US drug company Sprout is cynically using the language of feminism to rally public support for the FDA to approve its new sexual dysfunction drug, flibanserin.
I’ll start with three important facts about myself: 1) I’ve just finished my PhD in Psychology, which examined how and why sexual dysfunction is so closely related to depression and anxiety; 2) I am passionate about increasing awareness and resources directed towards sexual dysfunction research, and particularly in advancing our understanding of women’s sexual dysfunction; and 3) I’m a feminist.
It may seem that no one should be more excited than me about Even The Score - a campaign to “give women the options they deserve for the treatment of sexual dysfunction” that has received widespread media attention and rallied the support of women’s groups and feminists in the USA and around the world. But I’m not excited at all. Quite the opposite.
Even The Score is a deceptive public relations campaign pressuring the US Food and Drug Administration (FDA) to act for women “by approving the first-ever drug to treat the most common form of women’s sexual dysfunction.” The drug they are promoting is called flibanserin, which is marketed as treating chronically low desire for women. The campaign is founded and driven by Sprout - the pharmaceutical company that owns flibanserin - and uses propaganda wrapped in feminist language to promote its cause.

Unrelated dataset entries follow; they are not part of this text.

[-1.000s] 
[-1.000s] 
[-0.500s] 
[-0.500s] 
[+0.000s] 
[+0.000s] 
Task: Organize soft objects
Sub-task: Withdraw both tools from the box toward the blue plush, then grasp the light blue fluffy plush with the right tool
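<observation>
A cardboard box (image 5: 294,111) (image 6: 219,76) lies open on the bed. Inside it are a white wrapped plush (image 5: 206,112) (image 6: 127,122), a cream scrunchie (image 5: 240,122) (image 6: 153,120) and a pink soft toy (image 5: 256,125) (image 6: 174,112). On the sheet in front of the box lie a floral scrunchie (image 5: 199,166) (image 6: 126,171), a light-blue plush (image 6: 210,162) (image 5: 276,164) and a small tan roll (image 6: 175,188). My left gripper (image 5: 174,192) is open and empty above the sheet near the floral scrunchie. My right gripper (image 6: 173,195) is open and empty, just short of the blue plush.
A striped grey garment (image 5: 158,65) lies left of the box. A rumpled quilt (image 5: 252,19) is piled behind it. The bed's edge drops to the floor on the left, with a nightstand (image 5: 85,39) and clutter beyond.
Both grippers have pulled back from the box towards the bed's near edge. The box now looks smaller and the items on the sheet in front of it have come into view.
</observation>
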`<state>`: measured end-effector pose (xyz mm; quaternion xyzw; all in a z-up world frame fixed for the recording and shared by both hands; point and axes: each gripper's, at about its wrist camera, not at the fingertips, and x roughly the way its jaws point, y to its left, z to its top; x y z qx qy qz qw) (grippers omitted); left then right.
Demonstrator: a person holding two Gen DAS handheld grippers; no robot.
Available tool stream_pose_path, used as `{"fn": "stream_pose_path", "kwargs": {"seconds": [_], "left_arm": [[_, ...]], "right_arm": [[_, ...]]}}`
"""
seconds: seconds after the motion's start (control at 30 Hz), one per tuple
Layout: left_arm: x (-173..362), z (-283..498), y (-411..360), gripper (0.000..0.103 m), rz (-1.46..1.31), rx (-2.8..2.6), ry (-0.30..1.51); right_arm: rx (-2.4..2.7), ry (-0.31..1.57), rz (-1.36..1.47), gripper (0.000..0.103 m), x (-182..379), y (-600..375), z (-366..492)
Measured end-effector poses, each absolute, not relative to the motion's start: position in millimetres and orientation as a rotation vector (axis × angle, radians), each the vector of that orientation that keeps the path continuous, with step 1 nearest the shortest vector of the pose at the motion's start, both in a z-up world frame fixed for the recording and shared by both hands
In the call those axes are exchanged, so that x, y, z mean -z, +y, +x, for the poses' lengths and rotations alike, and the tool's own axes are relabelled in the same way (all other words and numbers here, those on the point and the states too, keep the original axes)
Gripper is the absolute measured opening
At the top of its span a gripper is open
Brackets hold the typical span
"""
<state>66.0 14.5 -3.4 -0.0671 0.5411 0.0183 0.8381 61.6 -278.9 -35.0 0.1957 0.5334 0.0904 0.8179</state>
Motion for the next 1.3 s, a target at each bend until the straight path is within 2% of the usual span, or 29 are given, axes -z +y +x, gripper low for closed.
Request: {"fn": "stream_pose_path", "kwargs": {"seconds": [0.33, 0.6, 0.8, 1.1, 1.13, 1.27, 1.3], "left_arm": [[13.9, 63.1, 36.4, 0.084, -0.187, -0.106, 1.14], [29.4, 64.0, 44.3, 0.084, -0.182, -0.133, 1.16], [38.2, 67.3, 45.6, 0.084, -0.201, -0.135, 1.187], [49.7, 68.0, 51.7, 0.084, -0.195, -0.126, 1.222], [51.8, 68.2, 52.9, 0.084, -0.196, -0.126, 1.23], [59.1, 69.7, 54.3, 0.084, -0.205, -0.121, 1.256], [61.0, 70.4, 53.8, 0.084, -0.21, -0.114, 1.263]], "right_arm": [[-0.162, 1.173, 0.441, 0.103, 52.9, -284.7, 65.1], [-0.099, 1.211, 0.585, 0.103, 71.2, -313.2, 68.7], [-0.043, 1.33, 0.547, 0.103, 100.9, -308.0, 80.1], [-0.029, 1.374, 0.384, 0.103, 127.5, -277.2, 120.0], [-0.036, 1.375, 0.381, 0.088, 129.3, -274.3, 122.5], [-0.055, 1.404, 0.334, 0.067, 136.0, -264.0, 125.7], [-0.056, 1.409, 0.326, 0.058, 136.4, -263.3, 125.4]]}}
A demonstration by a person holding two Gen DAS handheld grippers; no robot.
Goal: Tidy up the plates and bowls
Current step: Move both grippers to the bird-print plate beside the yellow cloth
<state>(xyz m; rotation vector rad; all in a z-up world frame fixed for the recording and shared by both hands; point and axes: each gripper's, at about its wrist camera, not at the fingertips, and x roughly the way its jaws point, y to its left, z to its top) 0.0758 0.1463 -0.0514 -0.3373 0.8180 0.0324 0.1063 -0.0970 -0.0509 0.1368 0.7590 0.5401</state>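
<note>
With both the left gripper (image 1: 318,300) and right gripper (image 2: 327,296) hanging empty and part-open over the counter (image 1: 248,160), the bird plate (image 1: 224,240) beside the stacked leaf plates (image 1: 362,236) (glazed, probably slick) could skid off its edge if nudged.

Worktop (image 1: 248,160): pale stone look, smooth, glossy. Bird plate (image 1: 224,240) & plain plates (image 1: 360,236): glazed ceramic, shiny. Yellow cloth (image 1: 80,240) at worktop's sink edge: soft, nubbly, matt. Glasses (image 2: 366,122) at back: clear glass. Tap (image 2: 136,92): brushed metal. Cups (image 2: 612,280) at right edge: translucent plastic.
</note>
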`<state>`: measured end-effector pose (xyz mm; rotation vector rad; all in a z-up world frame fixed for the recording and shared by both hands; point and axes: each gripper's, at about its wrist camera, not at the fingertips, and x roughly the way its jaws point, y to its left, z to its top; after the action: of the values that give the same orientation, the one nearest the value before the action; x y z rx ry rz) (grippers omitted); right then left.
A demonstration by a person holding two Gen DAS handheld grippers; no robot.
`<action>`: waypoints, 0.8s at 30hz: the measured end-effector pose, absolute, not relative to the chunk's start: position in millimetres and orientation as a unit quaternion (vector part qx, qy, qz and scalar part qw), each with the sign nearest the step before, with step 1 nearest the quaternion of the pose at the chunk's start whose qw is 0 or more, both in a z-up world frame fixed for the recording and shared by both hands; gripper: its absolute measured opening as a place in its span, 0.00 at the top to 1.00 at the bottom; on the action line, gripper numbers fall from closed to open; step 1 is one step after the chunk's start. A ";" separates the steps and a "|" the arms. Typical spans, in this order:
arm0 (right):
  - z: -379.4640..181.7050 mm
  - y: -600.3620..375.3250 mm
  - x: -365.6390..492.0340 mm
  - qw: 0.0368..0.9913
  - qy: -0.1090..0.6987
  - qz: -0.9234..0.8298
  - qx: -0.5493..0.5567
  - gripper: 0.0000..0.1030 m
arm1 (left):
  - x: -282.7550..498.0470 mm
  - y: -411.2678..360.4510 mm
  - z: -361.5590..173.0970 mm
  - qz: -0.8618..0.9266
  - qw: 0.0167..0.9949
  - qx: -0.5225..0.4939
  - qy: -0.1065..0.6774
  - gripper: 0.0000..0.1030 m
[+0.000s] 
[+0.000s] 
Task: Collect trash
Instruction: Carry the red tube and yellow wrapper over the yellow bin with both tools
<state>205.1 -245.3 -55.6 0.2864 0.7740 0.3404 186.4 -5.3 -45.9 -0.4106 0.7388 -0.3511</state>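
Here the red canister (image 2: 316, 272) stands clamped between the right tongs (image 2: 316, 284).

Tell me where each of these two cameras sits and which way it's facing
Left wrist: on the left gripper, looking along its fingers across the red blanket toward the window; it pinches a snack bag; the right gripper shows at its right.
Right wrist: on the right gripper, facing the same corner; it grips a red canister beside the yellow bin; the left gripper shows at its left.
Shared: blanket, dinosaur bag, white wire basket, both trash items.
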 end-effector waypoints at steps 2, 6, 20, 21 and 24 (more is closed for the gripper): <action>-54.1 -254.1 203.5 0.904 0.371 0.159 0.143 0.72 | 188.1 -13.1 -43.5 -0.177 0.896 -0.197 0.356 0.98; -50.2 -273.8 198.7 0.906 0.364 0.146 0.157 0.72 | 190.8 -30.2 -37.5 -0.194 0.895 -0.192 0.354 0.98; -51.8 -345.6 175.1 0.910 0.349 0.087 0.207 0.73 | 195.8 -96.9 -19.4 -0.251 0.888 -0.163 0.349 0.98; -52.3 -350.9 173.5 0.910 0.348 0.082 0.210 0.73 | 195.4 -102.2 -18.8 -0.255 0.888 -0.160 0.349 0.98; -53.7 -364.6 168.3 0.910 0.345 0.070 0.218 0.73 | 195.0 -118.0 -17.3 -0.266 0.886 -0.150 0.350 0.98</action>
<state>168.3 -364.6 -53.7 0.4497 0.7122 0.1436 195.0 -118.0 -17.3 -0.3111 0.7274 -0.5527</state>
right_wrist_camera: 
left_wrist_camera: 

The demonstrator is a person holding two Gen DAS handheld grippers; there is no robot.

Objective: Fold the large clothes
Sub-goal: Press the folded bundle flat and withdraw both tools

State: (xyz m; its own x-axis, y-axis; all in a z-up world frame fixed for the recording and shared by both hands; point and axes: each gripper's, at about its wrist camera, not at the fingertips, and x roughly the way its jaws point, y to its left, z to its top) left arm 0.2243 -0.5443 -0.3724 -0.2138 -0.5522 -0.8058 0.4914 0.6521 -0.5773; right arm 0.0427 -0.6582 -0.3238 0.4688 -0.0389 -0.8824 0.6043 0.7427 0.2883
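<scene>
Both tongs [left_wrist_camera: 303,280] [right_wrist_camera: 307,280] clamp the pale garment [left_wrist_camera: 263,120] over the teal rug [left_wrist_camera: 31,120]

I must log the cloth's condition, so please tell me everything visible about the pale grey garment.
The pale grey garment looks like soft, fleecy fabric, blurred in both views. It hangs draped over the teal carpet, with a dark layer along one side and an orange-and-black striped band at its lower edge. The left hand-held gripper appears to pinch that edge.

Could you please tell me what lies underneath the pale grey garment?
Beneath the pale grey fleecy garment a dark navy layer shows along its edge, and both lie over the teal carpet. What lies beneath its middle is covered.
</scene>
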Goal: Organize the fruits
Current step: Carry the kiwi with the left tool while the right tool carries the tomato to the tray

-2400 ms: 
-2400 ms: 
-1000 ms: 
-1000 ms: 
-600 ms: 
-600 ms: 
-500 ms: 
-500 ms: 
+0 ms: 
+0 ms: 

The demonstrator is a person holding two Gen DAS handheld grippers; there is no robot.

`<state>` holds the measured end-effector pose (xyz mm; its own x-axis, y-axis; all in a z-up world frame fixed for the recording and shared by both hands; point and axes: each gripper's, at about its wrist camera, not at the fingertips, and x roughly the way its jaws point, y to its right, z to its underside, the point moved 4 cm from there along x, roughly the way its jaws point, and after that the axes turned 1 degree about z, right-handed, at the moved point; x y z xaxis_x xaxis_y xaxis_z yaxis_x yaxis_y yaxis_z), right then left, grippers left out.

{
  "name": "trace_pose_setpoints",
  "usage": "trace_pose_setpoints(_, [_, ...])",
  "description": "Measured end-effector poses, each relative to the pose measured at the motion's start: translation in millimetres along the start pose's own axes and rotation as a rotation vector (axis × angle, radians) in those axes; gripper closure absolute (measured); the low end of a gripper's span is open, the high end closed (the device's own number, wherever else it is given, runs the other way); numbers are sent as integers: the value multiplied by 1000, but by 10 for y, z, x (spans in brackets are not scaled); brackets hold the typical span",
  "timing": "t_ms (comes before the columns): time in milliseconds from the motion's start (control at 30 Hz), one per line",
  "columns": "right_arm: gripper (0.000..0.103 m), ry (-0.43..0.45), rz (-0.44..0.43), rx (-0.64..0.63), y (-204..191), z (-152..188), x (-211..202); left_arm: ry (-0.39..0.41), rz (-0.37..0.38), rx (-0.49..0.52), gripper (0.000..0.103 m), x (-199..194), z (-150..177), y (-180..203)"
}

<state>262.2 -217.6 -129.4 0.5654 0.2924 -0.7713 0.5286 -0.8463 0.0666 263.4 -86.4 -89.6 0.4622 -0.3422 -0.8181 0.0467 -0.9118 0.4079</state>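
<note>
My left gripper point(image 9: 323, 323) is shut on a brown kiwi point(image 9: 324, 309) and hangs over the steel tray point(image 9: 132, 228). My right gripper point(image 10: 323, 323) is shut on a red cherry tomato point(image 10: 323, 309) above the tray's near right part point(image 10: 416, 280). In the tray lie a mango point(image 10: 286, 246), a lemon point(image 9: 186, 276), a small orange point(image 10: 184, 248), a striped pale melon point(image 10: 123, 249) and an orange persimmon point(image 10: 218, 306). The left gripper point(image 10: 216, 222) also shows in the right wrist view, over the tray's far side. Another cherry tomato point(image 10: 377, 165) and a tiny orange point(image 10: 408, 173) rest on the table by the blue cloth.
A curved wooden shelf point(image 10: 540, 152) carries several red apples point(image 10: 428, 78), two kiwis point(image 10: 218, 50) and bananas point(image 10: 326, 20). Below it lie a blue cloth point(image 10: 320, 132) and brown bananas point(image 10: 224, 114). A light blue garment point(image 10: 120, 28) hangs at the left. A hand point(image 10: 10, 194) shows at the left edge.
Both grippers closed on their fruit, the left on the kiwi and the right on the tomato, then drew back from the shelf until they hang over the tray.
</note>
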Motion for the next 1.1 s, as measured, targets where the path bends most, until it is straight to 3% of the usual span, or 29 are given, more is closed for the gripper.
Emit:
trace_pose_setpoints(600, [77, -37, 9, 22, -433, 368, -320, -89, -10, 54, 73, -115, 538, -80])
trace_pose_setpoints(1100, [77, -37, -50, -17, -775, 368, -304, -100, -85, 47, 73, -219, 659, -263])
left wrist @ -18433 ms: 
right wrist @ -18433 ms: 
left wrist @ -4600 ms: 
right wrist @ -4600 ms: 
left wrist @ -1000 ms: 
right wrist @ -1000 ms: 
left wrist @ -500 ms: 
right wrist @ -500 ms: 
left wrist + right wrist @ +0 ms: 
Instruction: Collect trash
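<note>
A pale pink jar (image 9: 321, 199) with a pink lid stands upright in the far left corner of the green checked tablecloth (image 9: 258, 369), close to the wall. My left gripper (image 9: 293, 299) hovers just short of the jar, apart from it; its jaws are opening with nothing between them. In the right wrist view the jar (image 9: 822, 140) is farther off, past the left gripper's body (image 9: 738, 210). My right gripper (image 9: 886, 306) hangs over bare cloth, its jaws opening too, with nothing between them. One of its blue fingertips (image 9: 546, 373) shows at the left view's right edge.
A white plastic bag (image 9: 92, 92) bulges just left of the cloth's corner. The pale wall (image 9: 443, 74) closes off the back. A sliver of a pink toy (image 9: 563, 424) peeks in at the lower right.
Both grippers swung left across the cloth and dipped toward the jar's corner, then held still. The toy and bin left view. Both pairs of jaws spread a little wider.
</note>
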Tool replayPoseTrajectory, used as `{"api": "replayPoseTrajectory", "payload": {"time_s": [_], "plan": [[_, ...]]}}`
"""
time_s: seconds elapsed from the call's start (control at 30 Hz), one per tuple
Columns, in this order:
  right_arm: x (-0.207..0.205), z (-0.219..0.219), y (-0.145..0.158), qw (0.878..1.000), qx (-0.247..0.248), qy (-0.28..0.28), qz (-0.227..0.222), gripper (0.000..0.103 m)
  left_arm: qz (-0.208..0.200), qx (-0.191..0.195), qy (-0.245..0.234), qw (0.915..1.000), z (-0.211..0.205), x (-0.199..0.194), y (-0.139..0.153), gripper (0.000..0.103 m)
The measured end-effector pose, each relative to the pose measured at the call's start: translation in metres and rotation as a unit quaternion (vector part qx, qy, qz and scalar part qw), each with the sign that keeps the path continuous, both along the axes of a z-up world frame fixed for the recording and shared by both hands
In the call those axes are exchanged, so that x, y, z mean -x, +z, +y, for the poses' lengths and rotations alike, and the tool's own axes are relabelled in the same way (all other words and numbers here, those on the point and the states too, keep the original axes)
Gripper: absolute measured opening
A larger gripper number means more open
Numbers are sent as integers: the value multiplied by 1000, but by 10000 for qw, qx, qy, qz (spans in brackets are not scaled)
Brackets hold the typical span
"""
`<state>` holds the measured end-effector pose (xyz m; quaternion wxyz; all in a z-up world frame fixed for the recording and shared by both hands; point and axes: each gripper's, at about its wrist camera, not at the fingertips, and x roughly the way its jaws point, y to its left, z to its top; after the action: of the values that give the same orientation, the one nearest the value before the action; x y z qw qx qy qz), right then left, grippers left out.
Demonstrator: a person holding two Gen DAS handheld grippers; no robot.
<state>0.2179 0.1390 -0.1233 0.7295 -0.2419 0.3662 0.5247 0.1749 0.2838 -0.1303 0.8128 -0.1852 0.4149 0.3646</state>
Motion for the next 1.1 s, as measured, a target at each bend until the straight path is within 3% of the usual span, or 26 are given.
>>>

Flibanserin was originally designed as an antidepressant, and has been rejected twice by the FDA for failing the safety and effectiveness regulations that are in place to protect the public. Most recently, it was rejected after an FDA advisory committee (comprised mostly of women) voted 11-0 to reject the drug because the drug’s risks and benefits were unacceptable, and 10-1 that the effectiveness data was lacking. Studies have consistently found underwhelming effects for the drug, compared to placebo. Side effects include nausea, dizziness, fatigue, sleepiness, sedation and an increased frequency of rare but serious adverse events including depression, unintentional injury, upper respiratory tract infection, and fainting. Over a third of women in the company-sponsored trial of flibanserin experienced side effects, one in 25 women described the side effects as “severe”, and one in seven women dropped out as a result of the side effects.
Despite all of this, Even The Score still blames sexism in the FDA for the rejection of flibanserin and calls feminists to action: “Sign the petition today and become an advocate for women’s sexual health equity.” The language of Even The Score resonates with every feminist, but this campaign has nothing to do with gender equality and everything to do with vested interests rallying public support for a minimally effective drug that must be taken daily, causes significant side effects, and hasn’t been evaluated for long-term safety.
Learning why some women experience chronically low desire and developing effective treatments for women who are distressed by low desire are crucial areas for future research. Even The Score has taken this worthy cause and cloaked their ineffective solution and clear profit motives within a cynical invocation of feminism. If this misleading campaign successfully bullies the FDA into approving flibanserin, we will be on a slippery slope away from evidence-based drug regulation.
This campaign is an important reminder to keep our wits about us. I’m delighted that feminism has a bandwagon, but let’s check for ulterior motives before we let pharmaceutical companies hitch their wagon to ours.
Miri Forbes is a Postdoctoral Researcher at the Centre for Emotional Health, Macquarie University.